Café Brulé struggles to keep staff amid pandemic
Café Brulé has been coping with a shortage of labor, as well as issues related to COVID-19 for the past year and specifically past three months.
Monica Iverson and James (Jim) Waters are co-owners of Café Brulé and Dakota Brickhouse. Both Iverson and Waters said they have never worked harder in the last 10 years as business owners.
“When we’re short, we’re picking up the slack because no one else is coming in, and no one wants to work for anybody,” Iverson said.
Several workers have been on rotation for the past several weeks without much break.
“We’ve been able to work together and it’s making us stronger as a team, but it does put a lot of stress on us as a team. It makes it where we all feel very tired,” Savannah Vandenberg, Café Brulé staff member, said. “It’s really hard on the staff, especially us who have school schedules and work schedules and families; it’s hard. I think that we’re gonna make it on the top but I think that just can take a little patience with the staff and the community.”
Another staff member, Stephen Yung, said everybody is burned out.
From COVID-19 to being short staffed to shortages on products, keeping afloat has been very difficult for business, Iverson said.
Along with labor shortages, the community also faces shortages on a wide range of products. French fries, onion rings, Alaskan cod, glass bottles, rubber gloves and takeout containers have all been difficult if not next to impossible to get, Waters said. Some suppliers have completely closed.
Along with some suppliers, restaurants have closed. Pizza Hut and Red Steak House both closed within the last year-and-a-half.
Iverson said just as USD students started returning to Vermillion, COVID-19 has started to surge again. This has deeply affected the staff.
“For one thing, I think (the labor shortage) is a nationwide problem,” Iverson said. “I think it started when the government was still doing quite a few monthly, really nice, payouts to people.”
Government aid was given out over some of the first months of the pandemic.
“Everybody went on government aid. They stayed there for a long time. So I mean, I understand why that was necessary. I’m not knocking that,” Iverson said. “A lot of people needed that because they could not work. They recommended isolation and how are you going to pay your bills? So it was just one of those pandemic problems that dominoed and affected everybody.”

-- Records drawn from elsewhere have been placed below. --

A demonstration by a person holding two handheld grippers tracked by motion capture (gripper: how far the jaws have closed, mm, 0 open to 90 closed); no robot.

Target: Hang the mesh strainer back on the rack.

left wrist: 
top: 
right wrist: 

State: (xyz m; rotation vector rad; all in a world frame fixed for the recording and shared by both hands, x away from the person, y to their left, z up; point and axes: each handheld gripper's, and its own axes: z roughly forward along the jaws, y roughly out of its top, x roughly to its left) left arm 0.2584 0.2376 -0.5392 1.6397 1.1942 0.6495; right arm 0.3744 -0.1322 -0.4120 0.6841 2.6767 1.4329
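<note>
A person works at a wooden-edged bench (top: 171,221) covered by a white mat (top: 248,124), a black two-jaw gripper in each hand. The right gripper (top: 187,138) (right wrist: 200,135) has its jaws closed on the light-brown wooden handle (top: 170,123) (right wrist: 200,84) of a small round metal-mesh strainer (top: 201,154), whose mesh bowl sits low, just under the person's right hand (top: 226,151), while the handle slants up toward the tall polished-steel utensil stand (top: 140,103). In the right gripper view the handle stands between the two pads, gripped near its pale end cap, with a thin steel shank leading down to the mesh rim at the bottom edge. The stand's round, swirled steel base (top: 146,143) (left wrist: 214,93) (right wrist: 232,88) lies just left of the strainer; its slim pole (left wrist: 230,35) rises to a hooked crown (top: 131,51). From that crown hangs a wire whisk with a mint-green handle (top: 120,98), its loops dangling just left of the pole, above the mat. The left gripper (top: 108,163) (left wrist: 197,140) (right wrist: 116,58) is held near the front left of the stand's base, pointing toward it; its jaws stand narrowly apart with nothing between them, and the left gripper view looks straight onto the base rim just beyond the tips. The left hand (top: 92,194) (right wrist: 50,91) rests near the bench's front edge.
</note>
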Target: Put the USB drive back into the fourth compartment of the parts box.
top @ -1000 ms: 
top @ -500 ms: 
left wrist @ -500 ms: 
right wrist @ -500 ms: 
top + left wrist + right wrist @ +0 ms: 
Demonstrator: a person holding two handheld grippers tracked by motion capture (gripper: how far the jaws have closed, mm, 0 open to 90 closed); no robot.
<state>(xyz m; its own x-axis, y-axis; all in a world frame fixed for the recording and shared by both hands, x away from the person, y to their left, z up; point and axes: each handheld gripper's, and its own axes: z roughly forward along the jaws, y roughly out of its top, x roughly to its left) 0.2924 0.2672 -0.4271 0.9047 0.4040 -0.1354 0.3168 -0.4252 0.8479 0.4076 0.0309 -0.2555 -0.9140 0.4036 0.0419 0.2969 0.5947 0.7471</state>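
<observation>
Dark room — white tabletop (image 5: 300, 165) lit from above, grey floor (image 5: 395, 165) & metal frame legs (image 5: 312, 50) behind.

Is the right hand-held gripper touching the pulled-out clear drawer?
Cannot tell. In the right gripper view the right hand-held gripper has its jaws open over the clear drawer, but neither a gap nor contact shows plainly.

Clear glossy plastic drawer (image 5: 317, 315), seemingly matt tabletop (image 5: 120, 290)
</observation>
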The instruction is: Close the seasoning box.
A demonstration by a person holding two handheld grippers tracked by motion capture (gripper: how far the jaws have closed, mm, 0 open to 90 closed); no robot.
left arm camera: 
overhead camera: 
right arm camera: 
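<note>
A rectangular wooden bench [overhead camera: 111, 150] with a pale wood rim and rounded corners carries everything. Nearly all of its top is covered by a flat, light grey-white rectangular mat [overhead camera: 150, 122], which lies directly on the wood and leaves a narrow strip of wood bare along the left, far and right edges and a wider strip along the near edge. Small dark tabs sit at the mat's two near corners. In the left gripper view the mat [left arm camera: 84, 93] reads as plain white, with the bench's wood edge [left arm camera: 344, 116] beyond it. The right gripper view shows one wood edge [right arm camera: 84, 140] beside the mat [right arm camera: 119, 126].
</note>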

Most restaurants have accommodated COVID restrictions.
“We are doing everything we can the CDC guidelines say as far as if you’re not feeling well, don’t come in to work. I would say that right now, at least 95% of our employees are vaccinated,” Iverson said. “The staff is taking things day by day, as it’s hard to gauge what things will be like next week, two weeks from now or next month. It’s unknown whether or not we will be able to keep Café Brulé open past 4 p.m,”
As of now, Café Brulé is open from 8 a.m to 4 p.m.